To discuss about these and related issues, journalist Kastriot Jahaj interviewed:
- Blerim Kuçi – mayor of Suhareka municipality;
- Roberto Migotto – owner of QMI
- Fazli Morina – former director of production at NBI Suhareka;
- Malush Sopa – head of the NBI Suhareka workers’ union; and
- Habib Usaj – former managing director of the enterprise, after privatisation.
NBI Suhareka, which once produced tons of wine and other grape products, has faced constant problems since it was privatised.
Opening the report, Mr. Sopa said “in principle, we all agreed that the enterprise would be privatised. We thought that privatisation would mean that production would increase, but the opposite happened.”
He also said that the privatisation procedures were a problem and that politicians were not interested in improving the enterprise’s performance.
On the other hand, Mr. Kuçi confirmed that there had been an agreement that, following the privatisation of NBI Suhareka, the grape cellar would be destroyed. “This was necessary because the cellar’s location was completely inappropriate,” he claimed.
This particular agreement was formulated in such a way that it ensured the destroyed cellar would belong to Mr. Kuci.
On this point, Mr Kuci said “I am not a shareholder, but we agreed with the company that won the tender that post-privatisation I could acquire certain rights…This agreement was not hidden therefore, and all relevant organs [of the state] were aware of this”.
Mr. Migotto said that the money needed to bid for NBI Suhareka was borrowed. According to him, this does not make Mr. Kuçi a shareholder. “I have taken money from banks and family members.
The Mayor of Suhareka funded this activity to the tune of 450,000 euro… with the one condition that, after privatisation, the property should belong to him. Later, he concluded that in financial accounting, this activity should be listed as a debt.”
Meanwhile, Mr.

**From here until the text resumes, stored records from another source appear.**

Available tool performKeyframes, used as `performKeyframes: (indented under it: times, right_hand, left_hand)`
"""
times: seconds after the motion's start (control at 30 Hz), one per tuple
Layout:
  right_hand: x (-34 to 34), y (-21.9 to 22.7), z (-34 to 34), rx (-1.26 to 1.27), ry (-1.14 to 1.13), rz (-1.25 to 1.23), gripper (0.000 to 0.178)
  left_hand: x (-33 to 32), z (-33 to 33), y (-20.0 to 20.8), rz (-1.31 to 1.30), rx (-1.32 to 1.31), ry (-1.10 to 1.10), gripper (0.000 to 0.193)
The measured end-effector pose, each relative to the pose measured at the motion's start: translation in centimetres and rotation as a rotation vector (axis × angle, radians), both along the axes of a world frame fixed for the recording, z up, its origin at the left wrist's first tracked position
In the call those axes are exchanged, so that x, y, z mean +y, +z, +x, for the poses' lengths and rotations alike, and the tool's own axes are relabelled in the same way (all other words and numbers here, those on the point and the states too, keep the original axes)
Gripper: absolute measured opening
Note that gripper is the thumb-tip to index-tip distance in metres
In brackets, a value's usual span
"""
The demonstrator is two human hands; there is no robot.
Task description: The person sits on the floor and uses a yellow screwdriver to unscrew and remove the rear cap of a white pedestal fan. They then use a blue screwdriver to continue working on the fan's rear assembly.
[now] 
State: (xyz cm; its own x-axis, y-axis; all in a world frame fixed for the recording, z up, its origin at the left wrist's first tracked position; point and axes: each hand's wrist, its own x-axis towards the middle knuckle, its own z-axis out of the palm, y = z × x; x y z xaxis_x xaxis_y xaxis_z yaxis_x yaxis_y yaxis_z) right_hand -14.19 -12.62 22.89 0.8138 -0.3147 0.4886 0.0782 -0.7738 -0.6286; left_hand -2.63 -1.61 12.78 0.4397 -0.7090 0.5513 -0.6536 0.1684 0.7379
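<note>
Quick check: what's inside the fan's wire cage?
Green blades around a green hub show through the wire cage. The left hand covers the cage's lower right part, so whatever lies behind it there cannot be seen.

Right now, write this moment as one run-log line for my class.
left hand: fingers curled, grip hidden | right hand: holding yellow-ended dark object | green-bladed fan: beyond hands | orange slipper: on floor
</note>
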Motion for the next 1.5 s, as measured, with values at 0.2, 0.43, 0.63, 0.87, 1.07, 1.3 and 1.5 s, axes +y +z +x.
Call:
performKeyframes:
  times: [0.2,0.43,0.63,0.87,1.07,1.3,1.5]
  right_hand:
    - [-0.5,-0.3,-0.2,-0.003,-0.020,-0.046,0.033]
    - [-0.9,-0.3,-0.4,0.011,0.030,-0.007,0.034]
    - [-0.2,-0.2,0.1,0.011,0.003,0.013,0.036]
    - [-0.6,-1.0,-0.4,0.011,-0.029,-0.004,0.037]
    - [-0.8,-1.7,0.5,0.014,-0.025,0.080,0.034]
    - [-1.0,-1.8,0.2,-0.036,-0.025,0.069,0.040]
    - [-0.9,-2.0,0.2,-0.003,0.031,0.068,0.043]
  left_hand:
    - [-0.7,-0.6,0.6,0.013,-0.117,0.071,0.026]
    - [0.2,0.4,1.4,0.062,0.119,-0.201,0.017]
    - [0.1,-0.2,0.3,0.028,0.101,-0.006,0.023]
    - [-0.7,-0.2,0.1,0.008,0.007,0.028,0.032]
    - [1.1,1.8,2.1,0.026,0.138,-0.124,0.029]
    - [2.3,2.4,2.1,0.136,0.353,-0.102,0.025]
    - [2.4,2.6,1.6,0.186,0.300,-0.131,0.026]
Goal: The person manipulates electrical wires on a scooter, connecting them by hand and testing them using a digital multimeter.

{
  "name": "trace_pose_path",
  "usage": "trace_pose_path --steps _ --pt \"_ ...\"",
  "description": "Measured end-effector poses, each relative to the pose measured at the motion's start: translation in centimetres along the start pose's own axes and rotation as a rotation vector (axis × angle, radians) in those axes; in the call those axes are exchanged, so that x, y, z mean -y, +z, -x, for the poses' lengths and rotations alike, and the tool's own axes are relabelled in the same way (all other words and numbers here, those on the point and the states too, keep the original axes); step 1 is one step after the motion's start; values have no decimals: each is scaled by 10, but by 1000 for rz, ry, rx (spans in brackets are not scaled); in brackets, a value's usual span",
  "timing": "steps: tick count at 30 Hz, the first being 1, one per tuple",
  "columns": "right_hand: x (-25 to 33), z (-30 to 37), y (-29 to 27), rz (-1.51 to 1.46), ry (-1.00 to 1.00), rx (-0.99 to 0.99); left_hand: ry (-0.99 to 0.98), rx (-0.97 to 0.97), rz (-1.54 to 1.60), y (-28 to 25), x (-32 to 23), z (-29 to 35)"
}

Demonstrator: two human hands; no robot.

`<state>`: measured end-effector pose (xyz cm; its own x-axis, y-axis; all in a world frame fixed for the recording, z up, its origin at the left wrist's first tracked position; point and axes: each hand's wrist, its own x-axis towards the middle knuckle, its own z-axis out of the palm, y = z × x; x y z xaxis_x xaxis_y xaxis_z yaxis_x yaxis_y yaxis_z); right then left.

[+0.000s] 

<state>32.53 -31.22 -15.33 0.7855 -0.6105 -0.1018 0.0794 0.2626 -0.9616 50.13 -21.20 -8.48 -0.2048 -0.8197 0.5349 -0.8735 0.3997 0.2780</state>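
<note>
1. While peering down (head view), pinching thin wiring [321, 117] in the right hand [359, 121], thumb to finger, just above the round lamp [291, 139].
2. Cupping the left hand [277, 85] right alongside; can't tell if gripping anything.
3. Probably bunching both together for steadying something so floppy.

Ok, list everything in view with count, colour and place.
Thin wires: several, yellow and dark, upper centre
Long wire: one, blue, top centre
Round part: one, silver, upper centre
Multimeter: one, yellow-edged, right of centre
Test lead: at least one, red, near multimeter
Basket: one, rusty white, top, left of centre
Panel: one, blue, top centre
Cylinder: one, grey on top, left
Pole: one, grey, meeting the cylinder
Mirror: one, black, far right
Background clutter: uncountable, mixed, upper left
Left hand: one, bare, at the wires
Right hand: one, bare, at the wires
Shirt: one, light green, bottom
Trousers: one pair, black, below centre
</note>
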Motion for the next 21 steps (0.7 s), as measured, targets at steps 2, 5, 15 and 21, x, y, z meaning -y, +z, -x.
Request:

Morina said that the mayor’s only interest concerns this cellar, which he wants destroyed in order to construct high buildings.
“All of us have been forcibly fired… After a while, they started employing around 40 workers. We have complained to the Kosovo Privatization Agency and the Kosovo Trust Agency, and we have said that the enterprise is being destroyed [and] robbed, and we have submitted all the necessary evidence for this,” Mr. Morina concluded.
According to Mr. Usaj, Blerim Kuci has not had any influence over, or role in, the privatisation process for NBI Suhareka.
He also said that he was not aware of the agreement between Mr. Kuci and QMI until February 2008.